## Your goal:
Reprint all of the data below exactly as shown and skip every image.

## Given information:
□ □ □ □ □ □ □
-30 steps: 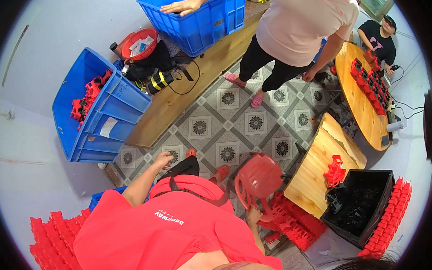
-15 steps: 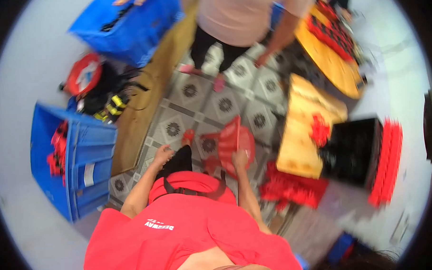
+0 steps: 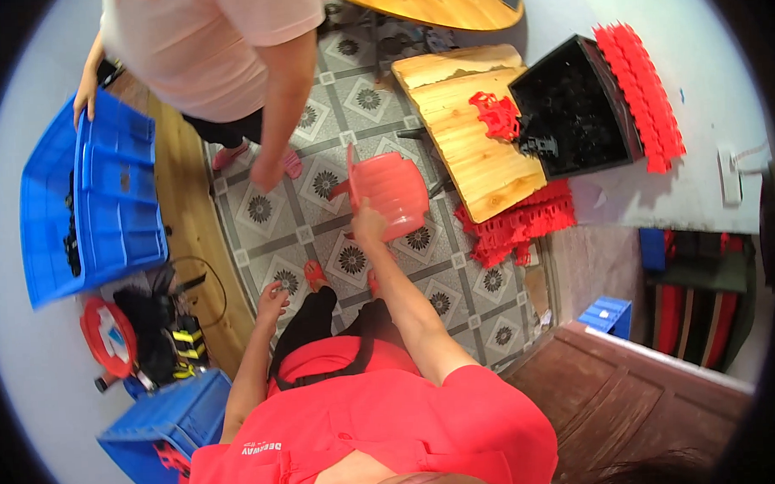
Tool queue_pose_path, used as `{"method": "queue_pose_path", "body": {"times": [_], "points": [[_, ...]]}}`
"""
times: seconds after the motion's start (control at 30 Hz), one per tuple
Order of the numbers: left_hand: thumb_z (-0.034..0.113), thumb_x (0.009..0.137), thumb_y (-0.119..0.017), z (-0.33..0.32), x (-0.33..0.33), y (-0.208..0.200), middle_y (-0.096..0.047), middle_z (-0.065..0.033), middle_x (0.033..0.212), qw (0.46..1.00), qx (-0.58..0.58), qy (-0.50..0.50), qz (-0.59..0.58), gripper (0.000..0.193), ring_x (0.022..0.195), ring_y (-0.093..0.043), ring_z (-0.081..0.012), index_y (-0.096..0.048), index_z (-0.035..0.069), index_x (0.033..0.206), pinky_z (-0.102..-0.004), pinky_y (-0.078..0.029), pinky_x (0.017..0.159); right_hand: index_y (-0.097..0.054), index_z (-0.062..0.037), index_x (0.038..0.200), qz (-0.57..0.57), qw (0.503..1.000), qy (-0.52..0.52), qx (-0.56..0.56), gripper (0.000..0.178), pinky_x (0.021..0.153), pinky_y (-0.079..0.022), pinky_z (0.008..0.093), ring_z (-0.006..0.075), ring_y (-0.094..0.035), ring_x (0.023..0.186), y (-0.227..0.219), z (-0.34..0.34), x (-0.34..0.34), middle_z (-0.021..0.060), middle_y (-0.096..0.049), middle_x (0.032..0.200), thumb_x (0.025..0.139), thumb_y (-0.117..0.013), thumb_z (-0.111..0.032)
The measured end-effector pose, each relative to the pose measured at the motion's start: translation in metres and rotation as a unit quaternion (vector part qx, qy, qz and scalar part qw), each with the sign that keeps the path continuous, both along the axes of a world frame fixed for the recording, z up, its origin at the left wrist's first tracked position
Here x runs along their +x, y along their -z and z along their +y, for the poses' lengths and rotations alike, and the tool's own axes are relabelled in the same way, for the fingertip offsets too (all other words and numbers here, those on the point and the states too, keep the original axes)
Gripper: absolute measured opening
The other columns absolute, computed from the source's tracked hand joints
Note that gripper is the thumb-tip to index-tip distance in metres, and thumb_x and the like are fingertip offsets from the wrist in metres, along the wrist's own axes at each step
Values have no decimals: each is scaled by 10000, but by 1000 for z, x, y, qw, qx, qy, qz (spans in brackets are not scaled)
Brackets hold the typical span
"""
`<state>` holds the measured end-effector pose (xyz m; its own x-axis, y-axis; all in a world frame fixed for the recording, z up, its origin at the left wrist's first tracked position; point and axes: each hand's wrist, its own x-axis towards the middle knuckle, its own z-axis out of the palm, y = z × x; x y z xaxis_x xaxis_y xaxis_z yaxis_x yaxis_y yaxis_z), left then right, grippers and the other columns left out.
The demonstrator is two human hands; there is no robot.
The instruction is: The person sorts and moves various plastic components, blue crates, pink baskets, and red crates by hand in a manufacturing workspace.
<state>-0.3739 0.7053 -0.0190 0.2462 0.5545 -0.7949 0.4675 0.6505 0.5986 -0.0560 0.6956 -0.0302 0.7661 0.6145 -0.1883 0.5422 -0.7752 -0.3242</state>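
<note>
My right hand [image 3: 369, 224] is closed on the edge of a small red plastic chair [image 3: 396, 190], which is tipped over the patterned tile floor. My left hand [image 3: 273, 302] hangs near my left thigh, its fingers loosely apart and holding nothing. Closest to that hand is my own leg in black trousers. Parts of the chair's legs show past its left side; my hand covers some of its edge.
A co-worker [image 3: 202, 52] stands ahead left, one hand on a large blue crate [image 3: 122, 209]. To the right, a wooden table [image 3: 460, 128] bears red plastic parts [image 3: 496, 116] beside a black bin [image 3: 575, 107]. Another blue crate [image 3: 167, 412] and a red bucket [image 3: 109, 337] stand left.
My view has swung to the right and I have moved. The red chair, still in my right hand, is turned differently. The co-worker now appears farther left, at the blue crate.
</note>
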Motion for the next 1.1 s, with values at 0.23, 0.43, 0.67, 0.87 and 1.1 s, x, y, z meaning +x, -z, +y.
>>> {"method": "queue_pose_path", "body": {"times": [0.23, 0.43, 0.67, 0.87, 1.1], "points": [[229, 856, -628, 60, 54, 47, -586, -18, 922, 996, -7, 89, -29, 535, 736, -558, -99, -411, 126, 1334, -265, -437, 598, -569, -55, 1078, 57, 967, -179, 171, 278, 689, -502, 449, 373, -628, 805, -7, 0, -28, 189, -641, 809, 810, -579, -127], [500, 758, -695, 128, 139, 55, -279, -210, 1442, 993, 101, 53, -17, 1004, 1325, -300, -290, -140, 47, 1461, -390, -326, 1024, -612, -70, 1121, 253, 962, -69, 76, 338, 809, -490, 411, 361, -612, 962, -1, -127, -13, 191, -650, 995, 823, -593, -229], [452, 736, -743, 154, 214, 49, -272, -212, 1451, 994, 107, -21, -9, 990, 1325, -311, -341, -174, 36, 1431, -441, -387, 980, -629, -59, 1104, 280, 954, 54, -90, 357, 808, -491, 402, 337, -633, 943, 7, -317, 32, 210, -654, 984, 788, -604, -222], [156, 815, -628, 152, 235, 125, -649, -190, 974, 916, 285, -112, 258, 277, 957, -623, -358, -559, 115, 1081, -460, -468, 837, -628, -38, 1097, 309, 947, 23, -86, 344, 746, -501, 342, 234, -662, 813, 20, -347, 141, 170, -678, 857, 773, -634, -153], [119, 781, -641, 105, 268, 109, -652, -132, 1034, 920, 253, -194, 230, 391, 974, -631, -295, -545, 110, 1160, -414, -493, 831, -627, -14, 1096, 224, 973, -47, 9, 327, 733, -503, 337, 233, -655, 786, 22, -263, 329, 161, -679, 853, 791, -635, -135]]}}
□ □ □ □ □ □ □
## Task response:
-30 steps: 
-15 steps: 
+0 steps: 
Tool queue_pose_path, used as `{"method": "queue_pose_path", "body": {"times": [_], "points": [[_, ...]]}}`
"""
times: seconds after the motion's start (control at 30 Hz), one per tuple
Order of the numbers: left_hand: thumb_z (-0.034..0.113), thumb_x (0.009..0.137), thumb_y (-0.119..0.017), z (-0.33..0.32), x (-0.33..0.33), y (-0.208..0.200), middle_y (-0.096..0.047), middle_z (-0.065..0.033), middle_x (0.033..0.212), qw (0.46..1.00), qx (-0.58..0.58), qy (-0.50..0.50), qz (-0.59..0.58), gripper (0.000..0.193), ring_x (0.022..0.195), ring_y (-0.093..0.043), ring_z (-0.081..0.012), index_y (-0.096..0.048), index_z (-0.035..0.069), index_x (0.033..0.206), pinky_z (-0.102..-0.004), pinky_y (-0.078..0.029), pinky_x (0.017..0.159); right_hand: index_y (-0.097..0.054), index_z (-0.062..0.037), index_x (0.038..0.200), qz (-0.57..0.57), qw (0.503..1.000), qy (-0.52..0.52), qx (-0.56..0.56), gripper (0.000..0.178), pinky_x (0.021..0.153), pinky_y (-0.079..0.022), pinky_z (0.008..0.093), ring_z (-0.006..0.075), ring_y (-0.094..0.035), ring_x (0.023..0.186), y (-0.227..0.219), z (-0.34..0.34), x (-0.34..0.34), middle_z (-0.021..0.060), middle_y (-0.096..0.049), middle_x (0.032..0.200), thumb_x (0.025..0.139), thumb_y (-0.117..0.013), thumb_z (-0.111..0.032)
The measured end-effector pose, each relative to the pose measured at the motion's start: translation in metres and rotation as a unit quaternion (vector part qx, qy, qz and scalar part qw), each with the sign that keeps the path continuous, both along the axes of a world frame fixed for the recording, z up, its origin at the left wrist's first tracked position
Here x runs along their +x, y along their -z and z along their +y, for the poses' lengths and rotations alike, and the tool's own axes are relabelled in the same way, for the fingertip offsets too (all other words and numbers here, those on the point and the states too, keep the original axes)
Gripper: absolute measured opening
The other columns absolute, computed from the source's tracked hand joints
Note that gripper is the thumb-tip to index-tip distance in metres, and thumb_x and the like are fingertip offsets from the wrist in metres, along the wrist's own axes at each step
Values have no decimals: each is scaled by 10000, but by 1000 for z, x, y, qw, qx, qy, qz (spans in brackets are not scaled)
Brackets hold the typical span
"""
`<state>` holds the measured end-effector pose (xyz m; its own x-axis, y-axis; all in a world frame fixed for the recording, z up, its origin at the left wrist's first tracked position; point and axes: each hand's wrist, its own x-axis towards the middle knuckle, its own z-axis out of the palm, y = z × x; x y z xaxis_x xaxis_y xaxis_z yaxis_x yaxis_y yaxis_z), left then right, grippers and the other columns left out.
The demonstrator is two human hands; there is no robot.
The instruction is: The person sorts and moves various plastic components, blue crates, pink baskets, and red crates by hand in a manufacturing workspace.
<state>-0.3739 0.7053 -0.0190 0.2462 0.5545 -0.7949 0.4675 0.6505 0.5986 -0.0560 0.6956 -0.0302 0.7661 0.6145 -0.1883 0.5422 -0.7752 -0.3242</state>
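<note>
My right hand [image 3: 369, 224] is closed on the edge of a small red plastic chair [image 3: 396, 190], which is tipped over the patterned tile floor. My left hand [image 3: 273, 302] hangs near my left thigh, its fingers loosely apart and holding nothing. Closest to that hand is my own leg in black trousers. Parts of the chair's legs show past its left side; my hand covers some of its edge.
A co-worker [image 3: 202, 52] stands ahead left, one hand on a large blue crate [image 3: 122, 209]. To the right, a wooden table [image 3: 460, 128] bears red plastic parts [image 3: 496, 116] beside a black bin [image 3: 575, 107]. Another blue crate [image 3: 167, 412] and a red bucket [image 3: 109, 337] stand left.
My view has swung to the right and I have moved. The red chair, still in my right hand, is turned differently. The co-worker now appears farther left, at the blue crate.
</note>
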Motion for the next 1.1 s, with values at 0.23, 0.43, 0.67, 0.87 and 1.1 s, x, y, z meaning +x, -z, +y.
>>> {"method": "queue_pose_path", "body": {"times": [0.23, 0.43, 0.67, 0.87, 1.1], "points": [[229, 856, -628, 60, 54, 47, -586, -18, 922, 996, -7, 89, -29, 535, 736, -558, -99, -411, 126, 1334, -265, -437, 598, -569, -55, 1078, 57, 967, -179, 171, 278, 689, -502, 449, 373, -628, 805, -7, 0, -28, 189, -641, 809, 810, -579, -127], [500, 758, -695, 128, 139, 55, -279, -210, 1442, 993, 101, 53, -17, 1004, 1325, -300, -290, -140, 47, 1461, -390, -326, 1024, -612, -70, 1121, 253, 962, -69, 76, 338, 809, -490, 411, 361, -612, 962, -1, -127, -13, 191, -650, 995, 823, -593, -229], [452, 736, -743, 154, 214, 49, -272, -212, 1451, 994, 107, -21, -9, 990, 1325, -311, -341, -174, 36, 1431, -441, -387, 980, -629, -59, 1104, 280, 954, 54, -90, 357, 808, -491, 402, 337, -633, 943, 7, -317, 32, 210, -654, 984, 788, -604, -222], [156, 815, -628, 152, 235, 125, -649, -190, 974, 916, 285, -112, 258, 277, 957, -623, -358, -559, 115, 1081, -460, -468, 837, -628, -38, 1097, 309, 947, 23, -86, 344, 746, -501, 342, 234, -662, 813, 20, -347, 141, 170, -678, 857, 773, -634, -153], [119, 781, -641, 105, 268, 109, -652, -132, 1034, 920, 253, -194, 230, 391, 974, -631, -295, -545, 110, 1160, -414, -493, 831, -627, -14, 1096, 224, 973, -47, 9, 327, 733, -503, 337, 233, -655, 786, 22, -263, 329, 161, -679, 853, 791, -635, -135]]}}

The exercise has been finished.